British cinema has long been known for its homely grubbiness and God's Own Country suggests a determination to keep the reputation alive. This debut feature from writer-director Francis Lee is billed as a romance, and so it is – but it's the kind where the very first scene shows the main character in a bathroom throwing up.

Trailer: God's Own Country

Spring. Yorkshire. Young farmer Johnny Saxby numbs his daily frustrations with binge drinking and casual sex, until the arrival of a Romanian migrant worker for lambing season ignites an intense relationship that sets Johnny on a new path.
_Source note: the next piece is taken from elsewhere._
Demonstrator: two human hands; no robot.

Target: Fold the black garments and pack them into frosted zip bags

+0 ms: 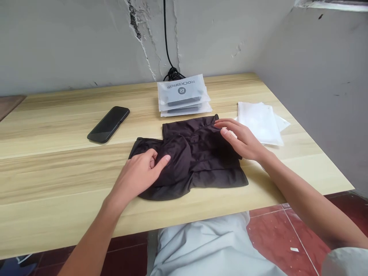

Johnny Saxby (Josh O'Connor), a young man living with his parents on a sheep farm in Yorkshire, is at first sight an unpromising hero. He keeps his head down and wears a sullen expression – though from early on he shows signs of a gentler side, evident more when he's dealing with animals than when he's casually hooking up with men.

His glumness echoes the world around him: Lee's handheld camera dwells on the grubby details of farm work and on bare landscapes under dingy skies. This is a place where people don't waste words and are prone to saying things like "don't talk wet".

For all Johnny's inarticulacy, it's clear he's a troubled soul (as well as an alcoholic) with a good deal of latent anger. The issue is less his sexuality, which he treats matter-of-factly, than the bigger question of what his life will become – especially as his parents are in denial about the farm being in financial strife.

Hope arrives in the form of Gheorghe​ (Alec Secareanu), a Romanian migrant worker who takes a temporary job on the farm. It isn't long before he and Johnny find a connection, but the question remains whether full commitment is possible, or even imaginable, on either side.

God's Own Country has been compared to Brokeback Mountain, but a more interesting double bill would be with the French director Andre Techine's recent Being 17 – another rural gay love story, though one where the characters are younger and more conflicted.

Techine's film is sunnier in every sense, as well as a good deal livelier. Still, God's Own Country is hard to fault on its own terms and earns the assumption that lies behind any worthwhile movie romance, that love can take root even in the most unlikely soil.